# Sylvesta



## catcoonz (Aug 4, 2012)

Will be looking for his special indoor home in afew months time.
Described as timid untl he gets to know you, strictly no children or other pets as he tends to get bullied.

He was found in a shed along with 13 other cats, possibly 1yr old (approx), not sure what breed he is, he is gaining weight now and can be neutered soon.

He needs a quiet home where he can be left to settle in his own time.
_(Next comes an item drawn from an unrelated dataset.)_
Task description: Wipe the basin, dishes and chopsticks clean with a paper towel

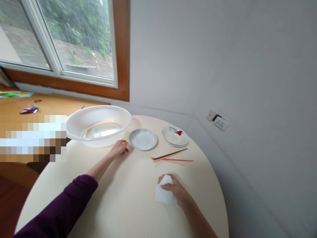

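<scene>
My right hand [173, 188] grips a folded white cloth [164, 195] over the tabletop, with the thumb across it. My left hand [119, 148] reaches forward with loosely curled fingers, a small gap between them and nothing held. It lies between a large translucent white basin [99, 141] and a pale blue-grey plate [143, 139], close to the plate's left rim. White plates with a red flower pattern [174, 136] sit to the right of that plate, one seemingly on another. In front of them, a dark brown chopstick [170, 154] crosses a red chopstick [178, 160].
Everything stands on a round cream table [123, 198] beside a white wall with a power socket [221, 123]. At left is a wooden desk [56, 100] with small coloured items [29, 109], under a window [81, 39]. A blurred patch covers part of the desk.
</scene>
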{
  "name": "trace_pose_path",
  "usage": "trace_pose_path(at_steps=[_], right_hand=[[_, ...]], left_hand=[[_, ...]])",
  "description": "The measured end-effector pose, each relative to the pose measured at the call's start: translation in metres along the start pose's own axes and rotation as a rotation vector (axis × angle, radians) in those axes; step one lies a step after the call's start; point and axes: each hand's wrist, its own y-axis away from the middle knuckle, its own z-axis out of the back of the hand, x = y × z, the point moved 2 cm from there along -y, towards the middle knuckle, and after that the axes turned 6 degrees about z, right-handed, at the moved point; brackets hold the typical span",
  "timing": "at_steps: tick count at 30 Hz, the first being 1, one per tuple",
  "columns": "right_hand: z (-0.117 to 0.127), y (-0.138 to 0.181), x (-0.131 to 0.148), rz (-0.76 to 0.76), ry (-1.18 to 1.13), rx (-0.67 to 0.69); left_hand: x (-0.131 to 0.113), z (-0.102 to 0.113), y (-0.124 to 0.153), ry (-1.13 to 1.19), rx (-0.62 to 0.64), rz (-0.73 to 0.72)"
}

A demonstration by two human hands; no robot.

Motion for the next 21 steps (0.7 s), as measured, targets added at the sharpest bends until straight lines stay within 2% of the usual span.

He has needed to have his coat shaved due to matts but will have his lovely coat back again ready for his new home.


----------



## Paddypaws (May 4, 2010)

Oh what a darling!


----------



## catcoonz (Aug 4, 2012)

He is a sweetie, ive tried so hard to get him to come round but hes nervous, i think the rescue situation of other cats isnt helping him.
When i go in the pen he just shakes in the corner poor boy so he needs a home that understands he needs time, im sure he will come round and be a loving cat in the right home.


----------



## cats galore (Jul 17, 2012)

would you be able to put him in a foster home where he could learn to trust humans? then re-home him when you are sure he is ready. mind you, then you have to find a foster home which probably isn't easy either


----------



## catcoonz (Aug 4, 2012)

Problem is finding a foster home who doesnt already have cats but if there is one available i will gladly take it.


----------



## cats galore (Jul 17, 2012)

catcoonz said:


> Problem is finding a foster home who doesnt already have cats but if there is one available i will gladly take it.


yes i know what you mean


----------



## GingerJasper (Oct 29, 2012)

Hes even more lovely in real life than his picture shows. I do hope someone can take him soon.


----------



## catcoonz (Aug 4, 2012)

Im not great with photo's  but he is better in the flesh look wise.


----------



## lisamae (May 28, 2013)

Hello
I think I have the perfect home for Sylvesta. No children, cats, dogs or noise. I live a quiet existence, and I know when to leave cats alone when they're not in the mood for company.
Are you still looking for a forever home for her? I'm looking to adopt one adult cat companion who may otherwise have a hard time finding a calm, extra spoiled.

Thank you.
Lisa Mae


----------



## spid (Nov 4, 2008)

Lisa Mae - why not fill in the adoption form on the website? Grace Haven Rescue


----------



## catcoonz (Aug 4, 2012)

Hi LisaMae,

Sylvesta is a male, please do fill in the adoption form so we can then arrange a homecheck. Thankyou.


----------



## Ang2 (Jun 15, 2012)

Poor little guy! How did he end up in a shed?


----------



## catcoonz (Aug 4, 2012)

Byb had 13 different types of cats in her shed, some females was pregnant, sadly 2 we lost but some have already been rehomed.
Rspca was going to take them but didnt gain access before i took them.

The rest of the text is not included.